西洋列強の進出で、
アジア諸国が植民地となった幕末
当時、無意味に悲観論が台頭していたわけではありません。『学問のすすめ』は明治維新後の1870年代に書かれていながら、西洋列強の脅威に強く警鐘を鳴らす記述が多く、維新後も日本という国家の自由独立が危機的な時代だったことがわかります。
『学問のすすめ』は、西洋列強の進出により実際に植民地となった国家の事例を挙げており、分析をすることで日本が植民地となることを避ける対策を全国民に提示します。以下は、『学問のすすめ』で書かれている西洋列強の植民地となった国家の事例です。
(1)アヘン戦争による清国の敗北
自身の実力と海外情勢を客観的に把握することなく蛮勇で戦争を開始した清は、外国人を野蛮人とさげすんでいたにも関わらず、阿片の密輸をしていたイギリスに敗退した。
(2)イギリスの植民地となり奴隷同然となったインド人
数千年の歴史を持ち、古代から数学など優れた学問を発達させてきたインドという国も、当時西洋列強のイギリスの植民地となり、インド人はイギリス政府の奴隷のような立場に堕ちていました。理由はインド人の視野が、国内だけに固定されており、広く世界と比較せず、ごく一部だけ見て自国の状態を過信し慢心していたからだ、と『学問のすすめ』で諭吉は指摘します。
(3)武勇の国だったトルコの経済崩壊
名目上は独立していても、商売の権利はすべてイギリス人・フランス人に独占された上で自由貿易を強制され、自国産業が壊滅。一切の工業製品をイギリス・フランスに依存することになり、自国の経済を管理する自由を失ってさすがに武勇を誇ったトルコ軍も貧困に敗北して役立たずとなる。
私たち現代日本人にも不思議と既視感のある描写ですが、3つの植民地化の事例は幕末明治を生き抜いた諭吉が今から明治初期に指摘した内容です(『学問のすすめ』初編、第12編から抜粋)。国家間の関係性、世界の情勢が変わるとき、どのような態度や意識の国家と国民が脆弱であるか、世界情勢を知る日本の先覚者だった諭吉の鋭い視点が、垣間見えます。

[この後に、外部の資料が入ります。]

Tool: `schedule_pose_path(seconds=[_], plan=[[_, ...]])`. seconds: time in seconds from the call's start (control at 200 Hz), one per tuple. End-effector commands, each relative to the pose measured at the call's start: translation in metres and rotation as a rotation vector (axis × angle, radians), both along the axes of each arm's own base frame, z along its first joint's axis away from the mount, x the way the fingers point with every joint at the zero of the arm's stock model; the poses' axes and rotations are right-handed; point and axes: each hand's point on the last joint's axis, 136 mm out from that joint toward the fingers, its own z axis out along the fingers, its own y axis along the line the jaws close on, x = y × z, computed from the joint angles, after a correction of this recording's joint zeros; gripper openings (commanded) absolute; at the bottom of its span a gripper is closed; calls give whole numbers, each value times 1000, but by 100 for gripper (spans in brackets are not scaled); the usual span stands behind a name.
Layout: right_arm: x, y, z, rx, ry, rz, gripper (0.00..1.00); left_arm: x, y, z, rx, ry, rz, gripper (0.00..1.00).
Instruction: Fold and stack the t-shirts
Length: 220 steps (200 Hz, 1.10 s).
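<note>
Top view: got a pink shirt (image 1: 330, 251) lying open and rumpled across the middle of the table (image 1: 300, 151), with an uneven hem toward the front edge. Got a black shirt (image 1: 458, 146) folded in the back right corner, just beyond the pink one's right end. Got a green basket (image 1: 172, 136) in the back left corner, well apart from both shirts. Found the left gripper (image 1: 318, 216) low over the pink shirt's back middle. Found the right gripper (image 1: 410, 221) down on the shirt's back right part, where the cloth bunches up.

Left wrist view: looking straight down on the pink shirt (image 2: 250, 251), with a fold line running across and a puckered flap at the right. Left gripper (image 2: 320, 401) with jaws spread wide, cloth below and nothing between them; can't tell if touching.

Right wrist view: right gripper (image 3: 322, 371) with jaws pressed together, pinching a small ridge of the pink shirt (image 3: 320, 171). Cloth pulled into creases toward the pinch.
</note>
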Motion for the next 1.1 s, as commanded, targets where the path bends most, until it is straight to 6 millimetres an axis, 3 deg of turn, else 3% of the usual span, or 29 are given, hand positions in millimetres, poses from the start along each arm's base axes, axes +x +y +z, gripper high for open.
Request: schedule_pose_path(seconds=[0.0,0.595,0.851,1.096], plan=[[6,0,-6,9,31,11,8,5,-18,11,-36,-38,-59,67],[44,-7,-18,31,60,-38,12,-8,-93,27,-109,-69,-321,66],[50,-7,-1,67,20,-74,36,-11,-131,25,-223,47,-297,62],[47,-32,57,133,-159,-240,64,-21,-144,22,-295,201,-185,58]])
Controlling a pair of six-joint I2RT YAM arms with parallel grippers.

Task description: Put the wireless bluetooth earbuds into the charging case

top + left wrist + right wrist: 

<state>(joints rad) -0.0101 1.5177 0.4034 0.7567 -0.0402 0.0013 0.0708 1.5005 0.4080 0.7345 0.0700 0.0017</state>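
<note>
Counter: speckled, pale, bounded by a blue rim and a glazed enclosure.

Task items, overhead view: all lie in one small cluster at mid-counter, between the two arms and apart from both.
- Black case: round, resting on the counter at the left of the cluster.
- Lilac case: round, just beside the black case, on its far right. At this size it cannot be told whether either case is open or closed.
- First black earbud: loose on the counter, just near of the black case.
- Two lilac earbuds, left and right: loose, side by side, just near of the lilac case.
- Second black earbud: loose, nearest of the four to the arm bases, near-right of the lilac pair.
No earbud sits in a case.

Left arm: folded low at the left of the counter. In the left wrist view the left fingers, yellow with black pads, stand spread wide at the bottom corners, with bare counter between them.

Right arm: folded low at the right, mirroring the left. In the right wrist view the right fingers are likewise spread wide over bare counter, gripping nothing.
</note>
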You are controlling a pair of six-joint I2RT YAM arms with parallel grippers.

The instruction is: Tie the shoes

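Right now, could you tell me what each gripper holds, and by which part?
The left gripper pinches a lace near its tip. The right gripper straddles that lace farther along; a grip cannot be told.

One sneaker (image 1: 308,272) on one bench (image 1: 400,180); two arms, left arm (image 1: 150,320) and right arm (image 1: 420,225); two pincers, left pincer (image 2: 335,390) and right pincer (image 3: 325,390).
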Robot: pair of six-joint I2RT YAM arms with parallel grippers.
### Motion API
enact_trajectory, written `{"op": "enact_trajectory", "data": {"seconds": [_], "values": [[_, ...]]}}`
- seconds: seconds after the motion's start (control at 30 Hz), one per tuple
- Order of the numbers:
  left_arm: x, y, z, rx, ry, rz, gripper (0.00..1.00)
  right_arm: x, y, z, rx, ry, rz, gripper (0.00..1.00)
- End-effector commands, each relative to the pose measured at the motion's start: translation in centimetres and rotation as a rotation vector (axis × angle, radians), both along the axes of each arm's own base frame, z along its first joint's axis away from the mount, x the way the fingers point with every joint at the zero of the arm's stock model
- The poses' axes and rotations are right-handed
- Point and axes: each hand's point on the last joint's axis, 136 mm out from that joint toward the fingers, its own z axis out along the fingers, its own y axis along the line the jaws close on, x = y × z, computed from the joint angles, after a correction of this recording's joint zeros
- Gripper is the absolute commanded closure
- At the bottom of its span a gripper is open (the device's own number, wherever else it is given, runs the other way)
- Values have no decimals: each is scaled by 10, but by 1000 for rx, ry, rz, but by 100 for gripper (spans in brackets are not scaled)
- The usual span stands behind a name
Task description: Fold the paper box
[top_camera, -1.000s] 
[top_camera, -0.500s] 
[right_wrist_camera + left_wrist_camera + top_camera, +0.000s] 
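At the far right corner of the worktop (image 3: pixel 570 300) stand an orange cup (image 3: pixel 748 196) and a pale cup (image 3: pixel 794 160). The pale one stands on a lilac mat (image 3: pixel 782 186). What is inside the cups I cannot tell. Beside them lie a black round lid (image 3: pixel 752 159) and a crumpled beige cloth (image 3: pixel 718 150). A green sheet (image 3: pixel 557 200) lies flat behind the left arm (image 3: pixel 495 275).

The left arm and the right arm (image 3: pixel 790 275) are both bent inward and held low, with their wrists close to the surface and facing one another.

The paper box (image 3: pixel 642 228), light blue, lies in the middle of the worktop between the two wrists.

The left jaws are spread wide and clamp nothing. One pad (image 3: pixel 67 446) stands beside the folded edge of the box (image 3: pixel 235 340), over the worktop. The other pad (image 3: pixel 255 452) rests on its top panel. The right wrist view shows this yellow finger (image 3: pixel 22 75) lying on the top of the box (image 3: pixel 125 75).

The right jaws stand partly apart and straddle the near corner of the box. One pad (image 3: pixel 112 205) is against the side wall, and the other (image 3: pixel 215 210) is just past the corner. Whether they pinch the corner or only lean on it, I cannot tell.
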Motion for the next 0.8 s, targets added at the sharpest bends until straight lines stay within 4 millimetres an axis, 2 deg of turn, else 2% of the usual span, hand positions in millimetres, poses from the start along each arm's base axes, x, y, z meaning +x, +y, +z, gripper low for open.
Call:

同時にこれらの記述から、『学問のすすめ』が単に学生向けの自己啓発書や勉学の重要性を説く道徳的な本ではなく、激烈なグローバル化と西洋列強の影響力から、日本という国家を守り、日本人が新時代にサバイバルしていくための戦略を分析した、変革指南書という側面を持っていたことがおわかりいただけるのではないでしょうか。